WHAT THIS TASK INVOLVES: For this exercise, copy exactly the lines below from the one with "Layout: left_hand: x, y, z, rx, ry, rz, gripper" through the one with "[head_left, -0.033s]" and leave out the pictures.

-*-

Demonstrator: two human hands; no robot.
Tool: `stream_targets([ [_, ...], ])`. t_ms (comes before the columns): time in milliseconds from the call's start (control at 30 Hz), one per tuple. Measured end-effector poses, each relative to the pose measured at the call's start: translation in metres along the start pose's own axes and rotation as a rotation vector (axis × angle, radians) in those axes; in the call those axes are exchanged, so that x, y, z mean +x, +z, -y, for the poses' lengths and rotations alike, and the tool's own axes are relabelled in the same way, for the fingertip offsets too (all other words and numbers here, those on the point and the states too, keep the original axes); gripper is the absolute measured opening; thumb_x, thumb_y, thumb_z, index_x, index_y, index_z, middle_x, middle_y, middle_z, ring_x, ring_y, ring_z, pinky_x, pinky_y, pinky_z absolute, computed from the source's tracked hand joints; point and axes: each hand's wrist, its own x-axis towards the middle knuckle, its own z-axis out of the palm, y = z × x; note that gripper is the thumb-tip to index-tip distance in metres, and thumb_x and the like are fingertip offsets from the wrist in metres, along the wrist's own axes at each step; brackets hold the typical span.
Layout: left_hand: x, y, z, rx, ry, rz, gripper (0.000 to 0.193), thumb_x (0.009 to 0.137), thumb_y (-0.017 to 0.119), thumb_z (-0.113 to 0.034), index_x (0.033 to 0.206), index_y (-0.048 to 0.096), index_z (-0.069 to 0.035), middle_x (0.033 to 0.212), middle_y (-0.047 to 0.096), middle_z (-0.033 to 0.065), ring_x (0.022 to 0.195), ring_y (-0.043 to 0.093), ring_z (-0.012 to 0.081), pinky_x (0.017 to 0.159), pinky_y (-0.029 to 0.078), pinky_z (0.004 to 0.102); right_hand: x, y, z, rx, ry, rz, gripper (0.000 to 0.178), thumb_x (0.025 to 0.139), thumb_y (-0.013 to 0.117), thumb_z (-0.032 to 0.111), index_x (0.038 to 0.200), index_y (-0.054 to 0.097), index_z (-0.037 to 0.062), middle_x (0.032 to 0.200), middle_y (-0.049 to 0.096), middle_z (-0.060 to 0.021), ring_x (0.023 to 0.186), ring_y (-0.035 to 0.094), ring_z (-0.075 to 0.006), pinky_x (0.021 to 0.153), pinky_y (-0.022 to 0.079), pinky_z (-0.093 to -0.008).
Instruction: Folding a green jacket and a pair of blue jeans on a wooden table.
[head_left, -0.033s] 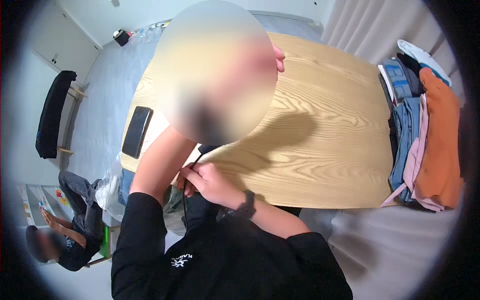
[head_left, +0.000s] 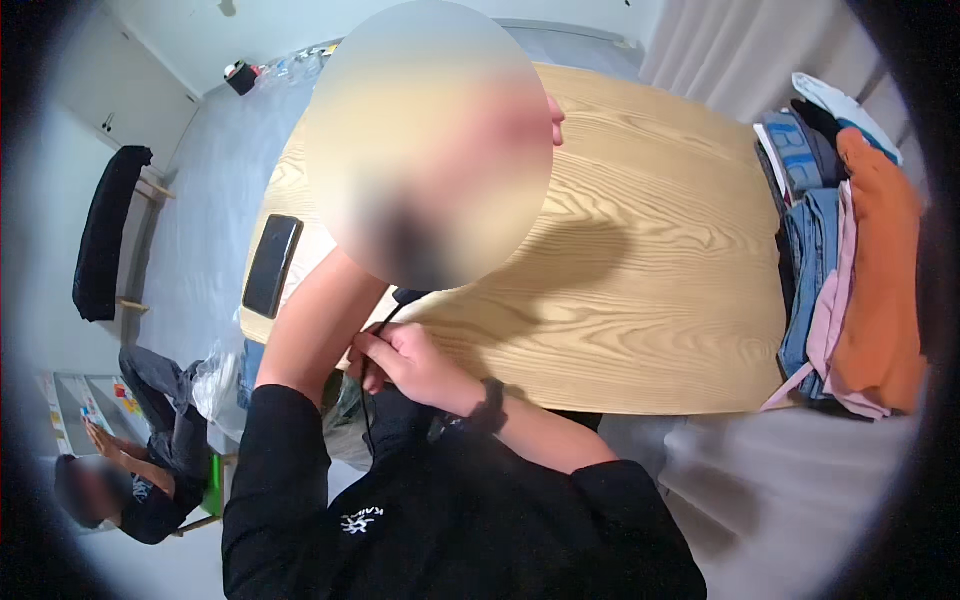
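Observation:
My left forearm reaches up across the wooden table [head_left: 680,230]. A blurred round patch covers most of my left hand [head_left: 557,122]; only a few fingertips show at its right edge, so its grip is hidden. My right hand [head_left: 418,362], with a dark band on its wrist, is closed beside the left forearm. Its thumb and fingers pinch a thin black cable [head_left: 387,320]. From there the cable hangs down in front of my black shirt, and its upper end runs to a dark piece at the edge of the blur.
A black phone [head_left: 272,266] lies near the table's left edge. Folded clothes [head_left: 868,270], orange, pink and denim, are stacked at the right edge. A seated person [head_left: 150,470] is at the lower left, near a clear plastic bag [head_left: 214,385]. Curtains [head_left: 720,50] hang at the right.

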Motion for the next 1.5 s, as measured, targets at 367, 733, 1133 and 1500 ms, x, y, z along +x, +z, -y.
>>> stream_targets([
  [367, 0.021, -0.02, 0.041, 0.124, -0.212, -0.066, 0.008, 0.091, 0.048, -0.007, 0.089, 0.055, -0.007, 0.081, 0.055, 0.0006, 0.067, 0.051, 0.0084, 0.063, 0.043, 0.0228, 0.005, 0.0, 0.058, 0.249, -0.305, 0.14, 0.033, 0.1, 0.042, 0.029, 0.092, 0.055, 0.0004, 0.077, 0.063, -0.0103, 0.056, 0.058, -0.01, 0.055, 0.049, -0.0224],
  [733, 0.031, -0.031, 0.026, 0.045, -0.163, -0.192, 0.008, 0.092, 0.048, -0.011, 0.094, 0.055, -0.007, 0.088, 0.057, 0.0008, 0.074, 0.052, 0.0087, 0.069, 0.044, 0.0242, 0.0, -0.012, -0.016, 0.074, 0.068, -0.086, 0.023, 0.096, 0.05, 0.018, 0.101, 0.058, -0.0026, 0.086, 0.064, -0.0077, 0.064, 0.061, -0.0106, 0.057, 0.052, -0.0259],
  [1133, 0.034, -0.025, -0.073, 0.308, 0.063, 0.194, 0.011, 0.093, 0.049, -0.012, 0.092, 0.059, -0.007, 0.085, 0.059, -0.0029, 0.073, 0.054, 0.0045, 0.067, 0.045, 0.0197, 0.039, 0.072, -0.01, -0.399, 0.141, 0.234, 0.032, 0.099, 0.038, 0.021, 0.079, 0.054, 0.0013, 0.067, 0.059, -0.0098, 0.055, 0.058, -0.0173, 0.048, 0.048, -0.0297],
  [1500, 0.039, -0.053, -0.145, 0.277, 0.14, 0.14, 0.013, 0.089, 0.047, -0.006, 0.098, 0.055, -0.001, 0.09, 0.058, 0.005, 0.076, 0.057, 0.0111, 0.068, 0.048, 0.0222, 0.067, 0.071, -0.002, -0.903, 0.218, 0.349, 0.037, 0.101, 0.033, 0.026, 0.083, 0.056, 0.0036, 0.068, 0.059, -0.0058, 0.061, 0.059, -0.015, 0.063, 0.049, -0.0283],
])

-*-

EXERCISE SOLUTION:
Layout: left_hand: x, y, z, rx, ry, rz, gripper (0.000 to 0.193), thumb_x (0.009 to 0.137), thumb_y (-0.017 to 0.119), thumb_z (-0.113 to 0.034), index_x (0.033 to 0.206), index_y (-0.048 to 0.096), index_z (-0.069 to 0.035), middle_x (0.033 to 0.212), middle_y (-0.047 to 0.096), middle_z (-0.033 to 0.065), ring_x (0.022 to 0.195), ring_y (-0.043 to 0.093), ring_z (-0.012 to 0.081), pinky_x (0.017 to 0.159), pinky_y (-0.029 to 0.078), pinky_z (0.004 to 0.102); right_hand: x, y, z, rx, ry, rz, gripper (0.000 to 0.178), thumb_x (0.025 to 0.139), thumb_y (-0.013 to 0.117), thumb_z (-0.032 to 0.111), index_x (0.038 to 0.200), index_y (-0.054 to 0.097), index_z (-0.037 to 0.062), middle_x (0.032 to 0.200), middle_y (-0.049 to 0.096), middle_z (-0.060 to 0.021), ring_x (0.023 to 0.186), ring_y (-0.035 to 0.094), ring_z (-0.075 to 0.006), pinky_x (0.021 to 0.153), pinky_y (-0.022 to 0.079), pinky_z (-0.093 to -0.008).
Instruction: Folding a green jacket and a pair of blue jeans on a wooden table.
[head_left, -0.033s] 

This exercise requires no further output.